Putting everything together and accounting for the above considerations, one might design a more robust packet anatomy such as:

01111110 11111111 00000000 00000000 00000000 ...... 00000000 10000001
|            | |         | |                   | |                    | |                   | |   | |                   | |_______|__Stop byte
|            | |         | |                   | |                    | |                   | |   | |_______|___________8-bit CRC
|            | |         | |                   | |                    | |                   | |_|____________________Rest of payload
|            | |         | |                   | |                    | |_______|_______________________2nd payload byte
|            | |         | |                   | |_______|_________________________________1st payload byte
|            | |         | |_______|__________________________________________# of payload bytes
|            | |___|___________________________________________________COBS Overhead byte
|____|________________________________________________________Start byte

[Power_Broker]

Calculating CRC Values:

In order to learn the theory of CRC and how to calculate them, check out this website. The website also has example C code for each step of the tutorial.

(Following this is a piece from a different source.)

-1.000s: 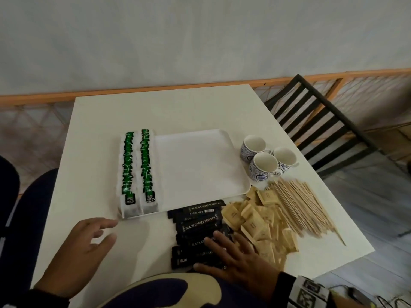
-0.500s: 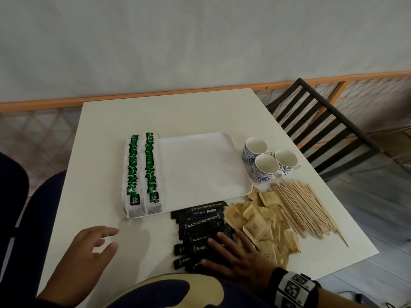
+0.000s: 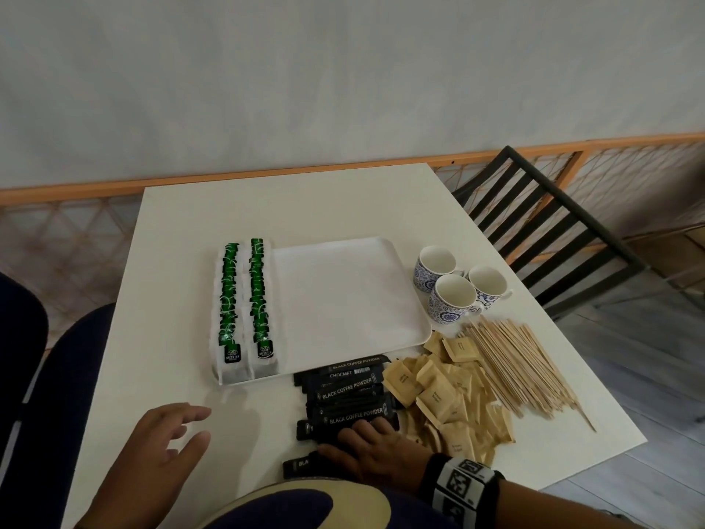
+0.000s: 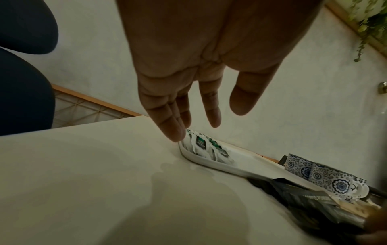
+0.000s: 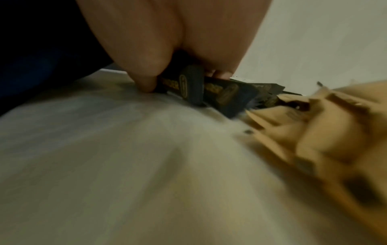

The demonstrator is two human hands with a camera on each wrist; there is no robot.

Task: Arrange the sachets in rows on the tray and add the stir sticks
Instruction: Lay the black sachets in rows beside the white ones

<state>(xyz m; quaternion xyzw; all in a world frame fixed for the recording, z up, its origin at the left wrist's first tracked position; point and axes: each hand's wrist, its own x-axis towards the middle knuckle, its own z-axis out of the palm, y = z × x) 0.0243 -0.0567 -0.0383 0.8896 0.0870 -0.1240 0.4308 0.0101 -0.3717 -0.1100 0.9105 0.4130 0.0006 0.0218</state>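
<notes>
Right hand [image 3: 375,448] curled over black coffee sachets [image 3: 349,399], thumb and fingers gripping several, near table edge | left hand [image 3: 152,456] fingers spread, empty, above table [image 3: 183,261] | tray [image 3: 343,299]: two green tea sachet rows [image 3: 244,299] at left | stir sticks [image 3: 522,368] on table, right of brown sachets [image 3: 446,395].

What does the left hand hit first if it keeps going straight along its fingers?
Most likely the near left corner of the tray, where the green tea sachets lie in two rows. The left hand hovers open above the table, fingers aimed that way; in the left wrist view the fingertips sit just short of that corner, though depth is uncertain.
</notes>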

Note that when calculating CRC values, it is most efficient to create a lookup table at the beginning of the program. Then you can just use the table to lookup CRC values on the fly.

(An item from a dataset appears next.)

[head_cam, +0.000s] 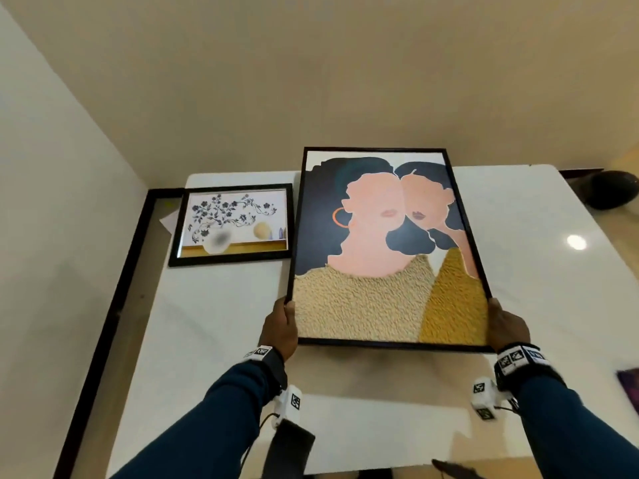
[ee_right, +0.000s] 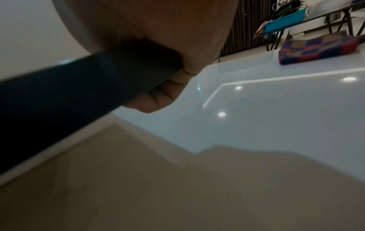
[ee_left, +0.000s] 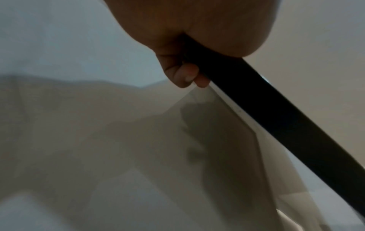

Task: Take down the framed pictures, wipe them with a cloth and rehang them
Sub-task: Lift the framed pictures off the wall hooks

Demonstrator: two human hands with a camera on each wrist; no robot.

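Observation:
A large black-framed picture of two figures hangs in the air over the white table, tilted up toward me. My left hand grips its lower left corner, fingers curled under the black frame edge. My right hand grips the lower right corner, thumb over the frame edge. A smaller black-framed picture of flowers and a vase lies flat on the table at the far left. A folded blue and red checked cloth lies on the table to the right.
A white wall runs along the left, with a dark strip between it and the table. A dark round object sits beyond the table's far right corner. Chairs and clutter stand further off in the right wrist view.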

Here is an example C++ class that you can use to calculate 8-bit CRC values via a lookup table:

Code: [Select]

class CRC
{
  public: // <<---------------------------------------//public
    uint8_t poly = 0;




    CRC(uint8_t polynomial = 0x9B, uint8_t crcLen = 8)
    {
      poly      = polynomial;
      crcLen_   = crcLen;
      tableLen_ = pow(2, crcLen);
      csTable   = new uint8_t[tableLen_];

      generateTable();
    }

    void generateTable()
    {
      for (int i = 0; i < tableLen_; ++i)
      {
        int curr = i;

        for (int j = 0; j < 8; ++j)
        {
          if ((curr & 0x80) != 0)
            curr = (curr << 1) ^ (int)poly;
          else
            curr <<= 1;
        }

        csTable[i] = (byte)curr;
      }
    }

    void printTable()
    {
      for (int i = 0; i < tableLen_; i++)
      {
        Serial.print(csTable[i], HEX);

        if ((i + 1) % 16)
          Serial.print(' ');
        else
          Serial.println();
      }
    }

    uint8_t calculate(uint8_t val)
    {
      if (val < tableLen_)
        return csTable[val];
      return 0;
    }

    uint8_t calculate(uint8_t arr[], uint8_t len)
    {
      uint8_t crc = 0;

      for (uint16_t i = 0; i < len; i++)
        crc = csTable[crc ^ arr[i]];

      return crc;
    }




  private: // <<---------------------------------------//private
    uint16_t tableLen_;
    uint8_t  crcLen_;
    uint8_t* csTable;
};

Here is the Python class that is equivalent to the C++ class above:

Code: [Select]

import sys

class CRC(object):
    def __init__(self, polynomial=0x9B, crc_len=8):
        self.poly      = polynomial & 0xFF
        self.crc_len   = crc_len
        self.table_len = pow(2, crc_len)
        self.cs_table  = [' ' for x in range(self.table_len)]
       
        self.generate_table()
   
    def generate_table(self):
        for i in range(len(self.cs_table)):
            curr = i
           
            for j in range(8):
                if (curr & 0x80) != 0:
                    curr = ((curr << 1) & 0xFF) ^ self.poly
                else:
                    curr <<= 1
           
            self.cs_table[i] = curr
   
    def print_table(self):
        for i in range(len(self.cs_table)):
            sys.stdout.write(hex(self.cs_table[i]).upper().replace('X', 'x'))
           
            if (i + 1) % 16:
                sys.stdout.write(' ')
            else:
                sys.stdout.write('\n')
   
    def calculate(self, arr, dist=None):
        crc = 0
       
        try:
            if dist:
                indicies = dist
            else:
                indicies = len(arr)
           
            for i in range(indicies):
                try:
                    nex_el = int(arr[i])
                except ValueError:
                    nex_el = ord(arr[i])
               
                crc = self.cs_table[crc ^ nex_el]
               
        except TypeError:
            crc = self.cs_table[arr]
           
        return crc


Using these classes, you can calculate the CRC value of any subset of your packet and stuff the result in the packet's CRC field (as defined in the packet anatomy). Remember that the subset of the packet the CRC is calculated over is arbitrary - it will work as long as both the transmitter and receiver algorithms are standardized. However, it's a good practice to calculate the CRC over the entire payload at a minimum.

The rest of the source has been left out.